I'm using the new syntax to comply with RxJS 6 pipe(). Also using Angular 6. I have a service that handles http requests, and it pipes map and catchError to display a toast in case of connection error. Nevertheless, If I add catchError I get in console You provided 'undefined' where a stream was expected. You can provide an Observable, Promise, Array, or Iterable.

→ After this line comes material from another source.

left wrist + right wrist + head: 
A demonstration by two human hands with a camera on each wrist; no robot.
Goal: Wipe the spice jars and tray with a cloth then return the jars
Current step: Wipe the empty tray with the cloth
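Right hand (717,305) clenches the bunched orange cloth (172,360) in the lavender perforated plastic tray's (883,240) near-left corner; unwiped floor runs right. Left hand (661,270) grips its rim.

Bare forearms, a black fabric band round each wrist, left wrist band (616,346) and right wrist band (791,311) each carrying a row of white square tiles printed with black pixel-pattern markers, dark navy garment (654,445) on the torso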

  getDataHttpRequest(url, returnType) {
    return this.http.get(url, this.getRequestOptions())
    .pipe(
      map((response) => {

        if(response){

        if (returnType === 'object') {
          return response[0] == undefined ? response : response[0];
        } else {
          return response;
        }

      }
      }),
      catchError((error):any => {

      if(error instanceof HttpErrorResponse && error.status === 0){
        //no connection error(either user has no connection or the server is down)
       this.toastr.error('Chequee su conexión e intente de nuevo en unos momentos. Contáctenos para reportar el problema a <a href="mailto:[email protected]">[email protected]</a>',"Error de Conexión",{tapToDismiss:true, disableTimeOut: true});
      }
       throwError(`Connection Error: ${error}`);
      })


    );

  }

If I remove the catchError function the errors disappear in console, so that is the breaking piece of code. Any ideas on what could be wrong?

like image 629
Juan Avatar asked Dec 24 '22 06:12

Juan


1 Answers

The callback for catchError needs to return an Observable (it might throw an exception that will be converted to error as well I think).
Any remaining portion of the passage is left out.